Она сбивает его с ног, и от его падения рождаются планеты, гибнут звезды, и разрываются небеса.
Он повержен.
28 из 32
Но он не умирает.
На самом деле он смеется.
— Что ты наделала, госпожа? Ты хотела убить меня?
Он садится и чувствует, как бьется его сердце. Сердце, в котором застряла пуля.
— Я застрелила тебя, — говорит она.
— Эта пуля безвредна для меня, госпожа.
— У этой пули есть имя. Имя, которое убьет тебя, когда придет время. Эта пуля называется Дозволение.

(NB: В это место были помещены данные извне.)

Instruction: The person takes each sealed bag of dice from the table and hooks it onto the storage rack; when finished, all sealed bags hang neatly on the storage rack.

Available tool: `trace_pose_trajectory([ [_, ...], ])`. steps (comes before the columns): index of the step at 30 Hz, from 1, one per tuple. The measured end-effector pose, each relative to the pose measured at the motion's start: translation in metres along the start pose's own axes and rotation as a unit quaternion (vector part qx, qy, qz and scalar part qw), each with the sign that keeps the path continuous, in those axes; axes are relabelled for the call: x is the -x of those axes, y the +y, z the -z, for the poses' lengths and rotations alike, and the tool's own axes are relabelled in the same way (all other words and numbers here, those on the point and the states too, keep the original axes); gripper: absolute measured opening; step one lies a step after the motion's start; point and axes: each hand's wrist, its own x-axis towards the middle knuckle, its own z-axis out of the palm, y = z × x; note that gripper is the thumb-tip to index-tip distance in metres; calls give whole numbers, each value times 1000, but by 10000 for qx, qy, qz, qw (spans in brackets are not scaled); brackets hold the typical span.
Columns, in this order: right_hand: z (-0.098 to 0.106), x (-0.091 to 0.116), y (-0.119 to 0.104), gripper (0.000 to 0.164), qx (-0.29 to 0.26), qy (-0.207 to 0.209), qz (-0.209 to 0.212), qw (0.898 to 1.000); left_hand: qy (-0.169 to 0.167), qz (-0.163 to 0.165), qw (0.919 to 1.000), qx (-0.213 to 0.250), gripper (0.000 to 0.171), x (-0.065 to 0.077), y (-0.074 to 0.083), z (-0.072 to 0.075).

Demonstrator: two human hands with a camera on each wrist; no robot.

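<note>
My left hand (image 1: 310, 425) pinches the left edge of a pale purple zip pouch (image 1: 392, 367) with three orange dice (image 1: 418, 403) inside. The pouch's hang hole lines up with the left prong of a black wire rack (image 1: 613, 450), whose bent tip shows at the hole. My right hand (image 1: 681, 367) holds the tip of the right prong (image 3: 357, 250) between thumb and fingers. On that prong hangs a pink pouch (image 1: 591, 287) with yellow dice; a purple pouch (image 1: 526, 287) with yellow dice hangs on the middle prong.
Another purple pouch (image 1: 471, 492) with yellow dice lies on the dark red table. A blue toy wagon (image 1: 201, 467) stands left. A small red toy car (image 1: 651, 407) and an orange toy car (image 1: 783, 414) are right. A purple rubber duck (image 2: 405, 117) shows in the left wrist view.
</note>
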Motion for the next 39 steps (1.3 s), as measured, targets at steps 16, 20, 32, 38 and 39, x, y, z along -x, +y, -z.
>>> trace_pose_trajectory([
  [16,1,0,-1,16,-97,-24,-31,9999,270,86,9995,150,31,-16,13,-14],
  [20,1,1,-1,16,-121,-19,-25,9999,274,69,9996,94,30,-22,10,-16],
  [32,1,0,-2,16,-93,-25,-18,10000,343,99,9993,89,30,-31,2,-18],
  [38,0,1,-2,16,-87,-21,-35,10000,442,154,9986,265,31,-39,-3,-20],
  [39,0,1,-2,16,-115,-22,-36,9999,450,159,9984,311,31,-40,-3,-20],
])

Он хмурится, его гнев нарастает.
— Госпожа говорит загадками.
— Пока эта пуля будет у тебя в сердце, — отвечает она, — там будет и часть меня. А пока там будет часть меня… — Она подлетает к самому его лицу, чтобы между ними не осталось недопонимания. — Тебе дозволяется обижать меня.
29 из 32
Воцаряется тишина, ибо у мира внизу от ужаса перехватывает дыхание.
— Что ты сказала, госпожа? — спрашивает вулкан угрюмо.